Answer :
To find a model for the given data using power regression, we aim to fit a power-law function of the form:
[tex]\[ y = a \cdot x^b \][/tex]
Given the data points:
[tex]\[ \begin{array}{|c|c|c|c|c|c|c|} \hline x & 1 & 3 & 4 & 5 & 6 & 8 \\ \hline y & 95 & 39 & 30 & 25 & 21 & 17 \\ \hline \end{array} \][/tex]
we need to determine the coefficients [tex]\( a \)[/tex] and [tex]\( b \)[/tex] that best fit the data using this power-law equation.
### Step-by-Step Process:
1. Data Plotting (Conceptual Step):
- First, plot the given data points on a graph with x-values on the horizontal axis and y-values on the vertical axis.
- By observing the plotted data, note that the relationship between [tex]\( x \)[/tex] and [tex]\( y \)[/tex] suggests a decreasing trend which may fit a power-law model.

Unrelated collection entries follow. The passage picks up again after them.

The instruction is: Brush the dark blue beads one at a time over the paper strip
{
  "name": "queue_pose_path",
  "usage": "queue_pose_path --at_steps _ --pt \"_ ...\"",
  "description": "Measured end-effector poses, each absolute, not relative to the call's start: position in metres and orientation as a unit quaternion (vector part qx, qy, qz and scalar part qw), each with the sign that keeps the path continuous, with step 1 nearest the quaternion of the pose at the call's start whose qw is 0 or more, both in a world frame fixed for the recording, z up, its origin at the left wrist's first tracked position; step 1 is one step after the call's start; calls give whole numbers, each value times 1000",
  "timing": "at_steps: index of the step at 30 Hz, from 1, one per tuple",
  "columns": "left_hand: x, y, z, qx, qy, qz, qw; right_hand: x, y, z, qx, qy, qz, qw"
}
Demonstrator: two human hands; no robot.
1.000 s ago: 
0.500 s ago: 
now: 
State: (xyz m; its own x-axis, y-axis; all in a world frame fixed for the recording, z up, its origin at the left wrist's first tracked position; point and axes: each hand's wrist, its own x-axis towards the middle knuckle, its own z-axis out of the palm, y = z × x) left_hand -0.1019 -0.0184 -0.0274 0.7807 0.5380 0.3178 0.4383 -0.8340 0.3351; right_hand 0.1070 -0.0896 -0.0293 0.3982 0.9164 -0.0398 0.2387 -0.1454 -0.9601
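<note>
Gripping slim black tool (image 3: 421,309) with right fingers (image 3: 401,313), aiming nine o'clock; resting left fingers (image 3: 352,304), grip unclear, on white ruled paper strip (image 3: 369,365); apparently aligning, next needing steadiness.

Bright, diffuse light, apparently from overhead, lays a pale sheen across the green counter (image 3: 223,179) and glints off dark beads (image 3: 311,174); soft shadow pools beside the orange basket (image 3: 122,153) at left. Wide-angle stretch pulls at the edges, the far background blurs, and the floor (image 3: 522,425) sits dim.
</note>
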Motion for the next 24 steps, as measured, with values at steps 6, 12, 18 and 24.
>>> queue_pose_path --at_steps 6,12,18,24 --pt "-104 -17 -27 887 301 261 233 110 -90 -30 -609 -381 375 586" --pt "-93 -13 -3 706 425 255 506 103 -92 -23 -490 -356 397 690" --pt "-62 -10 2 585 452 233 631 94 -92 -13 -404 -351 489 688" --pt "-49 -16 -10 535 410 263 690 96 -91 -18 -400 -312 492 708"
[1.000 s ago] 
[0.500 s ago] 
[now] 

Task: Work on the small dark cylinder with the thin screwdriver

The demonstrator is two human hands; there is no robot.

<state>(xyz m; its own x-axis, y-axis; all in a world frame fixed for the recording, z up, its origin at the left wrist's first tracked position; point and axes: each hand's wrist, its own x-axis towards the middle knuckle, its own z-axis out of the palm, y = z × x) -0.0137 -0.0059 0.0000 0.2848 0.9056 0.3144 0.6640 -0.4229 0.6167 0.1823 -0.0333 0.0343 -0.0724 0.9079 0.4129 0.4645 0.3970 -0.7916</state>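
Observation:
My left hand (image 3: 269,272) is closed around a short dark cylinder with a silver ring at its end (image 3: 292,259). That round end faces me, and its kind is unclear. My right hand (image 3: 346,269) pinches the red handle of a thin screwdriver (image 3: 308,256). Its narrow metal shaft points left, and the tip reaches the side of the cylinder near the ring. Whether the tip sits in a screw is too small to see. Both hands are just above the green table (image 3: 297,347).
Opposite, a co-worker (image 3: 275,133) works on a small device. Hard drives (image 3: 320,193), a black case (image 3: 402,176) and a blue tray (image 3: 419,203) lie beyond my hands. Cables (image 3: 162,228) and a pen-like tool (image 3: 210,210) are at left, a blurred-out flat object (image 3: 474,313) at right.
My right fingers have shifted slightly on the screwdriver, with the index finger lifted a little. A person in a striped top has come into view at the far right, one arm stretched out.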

2. Power-Law Regression Model:
- Assume the model [tex]\( y = a \cdot x^b \)[/tex].
3. Parameter Estimation:
- Using a suitable regression method (like least squares), we estimate the parameters [tex]\( a \)[/tex] and [tex]\( b \)[/tex]. The goal is to minimize the sum of squared differences between the observed values and the values predicted by the model.
4. Fitted Model:
- After performing the regression analysis, the estimated parameters for [tex]\( a \)[/tex] and [tex]\( b \)[/tex] are obtained. According to the result:
[tex]\[ a \approx 95.09887832336803 \][/tex]

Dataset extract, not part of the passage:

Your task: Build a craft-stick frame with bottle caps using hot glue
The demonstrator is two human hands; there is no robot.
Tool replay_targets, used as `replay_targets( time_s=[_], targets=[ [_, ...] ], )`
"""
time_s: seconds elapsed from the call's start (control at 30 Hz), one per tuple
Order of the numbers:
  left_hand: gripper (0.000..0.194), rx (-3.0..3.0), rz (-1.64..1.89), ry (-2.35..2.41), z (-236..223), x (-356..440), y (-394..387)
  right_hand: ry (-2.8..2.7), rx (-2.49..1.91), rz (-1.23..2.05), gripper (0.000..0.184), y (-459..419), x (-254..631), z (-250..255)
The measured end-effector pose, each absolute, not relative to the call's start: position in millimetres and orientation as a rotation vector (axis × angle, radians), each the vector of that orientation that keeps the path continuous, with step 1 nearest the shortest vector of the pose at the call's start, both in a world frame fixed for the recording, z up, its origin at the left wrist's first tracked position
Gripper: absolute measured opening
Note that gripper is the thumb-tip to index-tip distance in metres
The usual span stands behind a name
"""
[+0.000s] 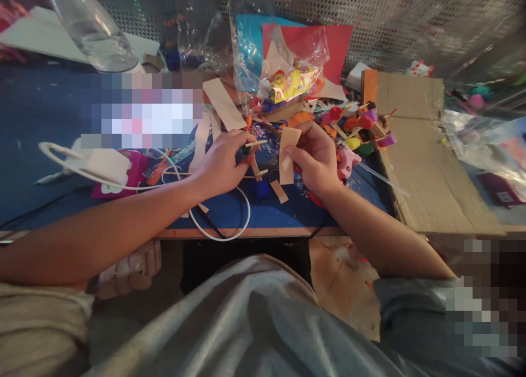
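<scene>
Between the fingers of my left hand (226, 160) is a small wooden stick piece (258, 170) with a dark green part at its top. My right hand (316, 160) pinches a strip of tan card (290, 152) between thumb and fingers, held upright just right of the stick piece. The two held things are close but apart. Below them on the blue table lie a small tan card scrap (279, 192) and a blue block (262, 188). A pink animal-shaped piece (348, 163) sits beside my right hand, partly covered by it.
A white cable (248, 215) loops near the table's front edge, from a white charger (107, 166) at left. Colourful stick-and-clay pieces (365, 125) pile up at right, by a cardboard sheet (431, 163). Behind stand a clear bottle (96, 32) and a plastic bag (287, 81).
</scene>
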State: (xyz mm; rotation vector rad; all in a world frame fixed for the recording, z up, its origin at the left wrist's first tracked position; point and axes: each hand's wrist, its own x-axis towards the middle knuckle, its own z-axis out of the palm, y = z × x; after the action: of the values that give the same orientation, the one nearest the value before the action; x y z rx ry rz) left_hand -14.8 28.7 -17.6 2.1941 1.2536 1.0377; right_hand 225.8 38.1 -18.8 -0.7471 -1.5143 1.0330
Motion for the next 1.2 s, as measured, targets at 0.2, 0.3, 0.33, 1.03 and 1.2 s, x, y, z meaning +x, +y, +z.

[tex]\[ b \approx -0.8283949226773465 \][/tex]
Therefore, the power-law model that best describes the given data is:
[tex]\[ y = 95.09887832336803 \cdot x^{-0.8283949226773465} \][/tex]
### Final Regression Model:
Substituting the computed values of [tex]\( a \)[/tex] and [tex]\( b \)[/tex], we get the final regression equation as:
[tex]\[ y = 95.09887832336803 \cdot x^{-0.8283949226773465} \][/tex]

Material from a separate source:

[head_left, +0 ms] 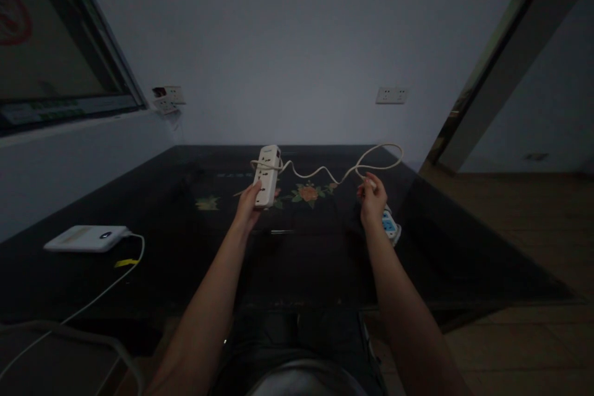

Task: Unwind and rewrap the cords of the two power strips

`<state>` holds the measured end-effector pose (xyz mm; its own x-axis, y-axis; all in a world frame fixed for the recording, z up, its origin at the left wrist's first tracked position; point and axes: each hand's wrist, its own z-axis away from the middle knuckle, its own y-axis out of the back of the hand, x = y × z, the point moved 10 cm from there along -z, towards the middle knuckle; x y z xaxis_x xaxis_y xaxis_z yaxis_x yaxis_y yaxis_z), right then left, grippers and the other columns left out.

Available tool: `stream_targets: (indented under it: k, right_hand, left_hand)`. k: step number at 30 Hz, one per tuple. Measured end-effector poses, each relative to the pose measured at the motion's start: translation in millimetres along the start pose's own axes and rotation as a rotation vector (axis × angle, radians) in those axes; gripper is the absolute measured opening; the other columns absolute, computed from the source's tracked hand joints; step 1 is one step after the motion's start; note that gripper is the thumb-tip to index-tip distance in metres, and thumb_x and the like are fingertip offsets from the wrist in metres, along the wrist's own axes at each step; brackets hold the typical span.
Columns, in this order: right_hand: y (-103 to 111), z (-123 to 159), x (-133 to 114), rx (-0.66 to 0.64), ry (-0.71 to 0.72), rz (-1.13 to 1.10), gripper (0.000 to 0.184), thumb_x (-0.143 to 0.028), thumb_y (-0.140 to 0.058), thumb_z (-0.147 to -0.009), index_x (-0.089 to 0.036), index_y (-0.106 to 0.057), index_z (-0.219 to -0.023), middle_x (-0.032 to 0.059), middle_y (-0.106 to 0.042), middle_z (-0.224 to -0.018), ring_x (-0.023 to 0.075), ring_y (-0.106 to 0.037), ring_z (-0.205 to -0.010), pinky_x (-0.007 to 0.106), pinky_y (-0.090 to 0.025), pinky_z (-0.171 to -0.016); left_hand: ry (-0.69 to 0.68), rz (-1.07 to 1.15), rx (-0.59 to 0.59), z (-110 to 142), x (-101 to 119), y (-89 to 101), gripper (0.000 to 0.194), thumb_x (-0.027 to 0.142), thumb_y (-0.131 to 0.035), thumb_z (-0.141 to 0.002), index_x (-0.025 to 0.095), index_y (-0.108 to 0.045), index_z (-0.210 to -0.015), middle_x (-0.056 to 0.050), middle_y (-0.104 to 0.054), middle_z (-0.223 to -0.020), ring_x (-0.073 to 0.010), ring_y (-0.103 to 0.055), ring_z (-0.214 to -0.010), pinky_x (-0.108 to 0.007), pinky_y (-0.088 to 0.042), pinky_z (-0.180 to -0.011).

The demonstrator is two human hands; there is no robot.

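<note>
Left hand point(248, 204) gripping white power strip point(266, 193); right hand point(373, 201) pinching looped cord point(356, 167)

No word, brand or number can be read. A faint grey mark near the top end of the white power strip point(268, 179) is too small to make out. The flat white device point(83, 239) has a small dark oval with a pale spot — nothing on it is legible. Red curved shapes point(16, 15) show at the window point(69, 43), and green marks point(55, 114) along its lower edge — too blurred to read.
</note>
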<state>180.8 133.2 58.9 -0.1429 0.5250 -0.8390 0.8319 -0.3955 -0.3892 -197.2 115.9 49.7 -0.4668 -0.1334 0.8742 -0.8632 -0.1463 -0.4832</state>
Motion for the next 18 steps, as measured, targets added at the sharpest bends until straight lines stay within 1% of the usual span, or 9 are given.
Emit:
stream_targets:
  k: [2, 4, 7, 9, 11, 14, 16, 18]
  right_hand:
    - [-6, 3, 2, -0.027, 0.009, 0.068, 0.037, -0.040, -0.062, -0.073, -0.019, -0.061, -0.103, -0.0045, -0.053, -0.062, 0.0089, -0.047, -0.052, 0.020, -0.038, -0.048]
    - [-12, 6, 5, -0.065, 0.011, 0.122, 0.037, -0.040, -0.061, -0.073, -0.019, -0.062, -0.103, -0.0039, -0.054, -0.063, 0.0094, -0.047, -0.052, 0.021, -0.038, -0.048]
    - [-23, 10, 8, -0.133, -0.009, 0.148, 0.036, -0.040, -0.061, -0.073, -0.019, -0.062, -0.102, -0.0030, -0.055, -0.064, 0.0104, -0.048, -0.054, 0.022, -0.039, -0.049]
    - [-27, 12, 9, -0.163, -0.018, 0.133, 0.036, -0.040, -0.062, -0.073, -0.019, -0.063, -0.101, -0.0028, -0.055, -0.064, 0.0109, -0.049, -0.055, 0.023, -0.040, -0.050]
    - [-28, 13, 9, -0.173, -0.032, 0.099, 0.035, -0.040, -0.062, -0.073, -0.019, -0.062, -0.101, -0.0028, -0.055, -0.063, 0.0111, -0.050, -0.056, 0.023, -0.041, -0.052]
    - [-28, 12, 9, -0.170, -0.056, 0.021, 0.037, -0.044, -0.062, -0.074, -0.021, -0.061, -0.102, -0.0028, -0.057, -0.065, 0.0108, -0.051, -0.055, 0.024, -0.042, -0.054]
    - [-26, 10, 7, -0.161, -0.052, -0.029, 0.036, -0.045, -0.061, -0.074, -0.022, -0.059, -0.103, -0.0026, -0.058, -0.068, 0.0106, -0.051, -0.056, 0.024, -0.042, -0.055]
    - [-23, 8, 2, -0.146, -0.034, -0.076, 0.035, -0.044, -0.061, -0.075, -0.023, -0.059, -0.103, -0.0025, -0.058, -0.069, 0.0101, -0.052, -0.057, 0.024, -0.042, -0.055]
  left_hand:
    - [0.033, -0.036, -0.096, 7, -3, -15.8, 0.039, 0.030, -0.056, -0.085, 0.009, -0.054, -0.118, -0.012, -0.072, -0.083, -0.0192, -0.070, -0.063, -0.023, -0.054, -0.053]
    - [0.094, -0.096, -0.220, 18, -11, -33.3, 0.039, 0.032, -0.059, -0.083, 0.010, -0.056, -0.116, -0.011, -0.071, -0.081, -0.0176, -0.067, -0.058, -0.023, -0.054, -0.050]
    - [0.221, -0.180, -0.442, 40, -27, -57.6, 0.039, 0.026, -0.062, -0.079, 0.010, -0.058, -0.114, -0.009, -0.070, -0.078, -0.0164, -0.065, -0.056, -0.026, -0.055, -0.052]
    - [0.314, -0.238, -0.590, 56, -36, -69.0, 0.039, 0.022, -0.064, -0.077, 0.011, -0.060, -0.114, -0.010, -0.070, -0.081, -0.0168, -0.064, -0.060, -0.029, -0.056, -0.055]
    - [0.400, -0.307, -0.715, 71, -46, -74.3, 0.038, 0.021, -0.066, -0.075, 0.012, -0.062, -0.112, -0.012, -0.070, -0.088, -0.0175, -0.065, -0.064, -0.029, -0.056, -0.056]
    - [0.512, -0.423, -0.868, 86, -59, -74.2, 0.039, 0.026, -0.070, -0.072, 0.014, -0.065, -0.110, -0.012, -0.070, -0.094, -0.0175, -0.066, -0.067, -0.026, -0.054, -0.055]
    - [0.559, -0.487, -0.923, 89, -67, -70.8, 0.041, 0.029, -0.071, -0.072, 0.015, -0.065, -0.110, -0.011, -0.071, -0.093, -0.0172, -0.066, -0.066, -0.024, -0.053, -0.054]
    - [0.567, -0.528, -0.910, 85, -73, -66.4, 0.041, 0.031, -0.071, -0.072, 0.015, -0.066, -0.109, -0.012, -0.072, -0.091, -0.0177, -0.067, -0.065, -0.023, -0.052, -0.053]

This equation captures the relationship between [tex]\( x \)[/tex] and [tex]\( y \)[/tex] for the provided data points using a power regression approach.
[tex]\[ y = a \cdot x^b \][/tex]
Given the data points:
[tex]\[ \begin{array}{|c|c|c|c|c|c|c|} \hline x & 1 & 3 & 4 & 5 & 6 & 8 \\ \hline y & 95 & 39 & 30 & 25 & 21 & 17 \\ \hline \end{array} \][/tex]
we need to determine the coefficients [tex]\( a \)[/tex] and [tex]\( b \)[/tex] that best fit the data using this power-law equation.
### Step-by-Step Process:
1. Data Plotting (Conceptual Step):
- First, plot the given data points on a graph with x-values on the horizontal axis and y-values on the vertical axis.
- By observing the plotted data, note that the relationship between [tex]\( x \)[/tex] and [tex]\( y \)[/tex] suggests a decreasing trend which may fit a power-law model.
2. Power-Law Regression Model:
- Assume the model [tex]\( y = a \cdot x^b \)[/tex].
3. Parameter Estimation:
- Using a suitable regression method (like least squares), we estimate the parameters [tex]\( a \)[/tex] and [tex]\( b \)[/tex]. The goal is to minimize the sum of squared differences between the observed values and the values predicted by the model.
4. Fitted Model:
- After performing the regression analysis, the estimated parameters for [tex]\( a \)[/tex] and [tex]\( b \)[/tex] are obtained. According to the result:
[tex]\[ a \approx 95.09887832336803 \][/tex]
[tex]\[ b \approx -0.8283949226773465 \][/tex]
Therefore, the power-law model that best describes the given data is:
[tex]\[ y = 95.09887832336803 \cdot x^{-0.8283949226773465} \][/tex]
### Final Regression Model:
Substituting the computed values of [tex]\( a \)[/tex] and [tex]\( b \)[/tex], we get the final regression equation as:
[tex]\[ y = 95.09887832336803 \cdot x^{-0.8283949226773465} \][/tex]
This equation captures the relationship between [tex]\( x \)[/tex] and [tex]\( y \)[/tex] for the provided data points using a power regression approach.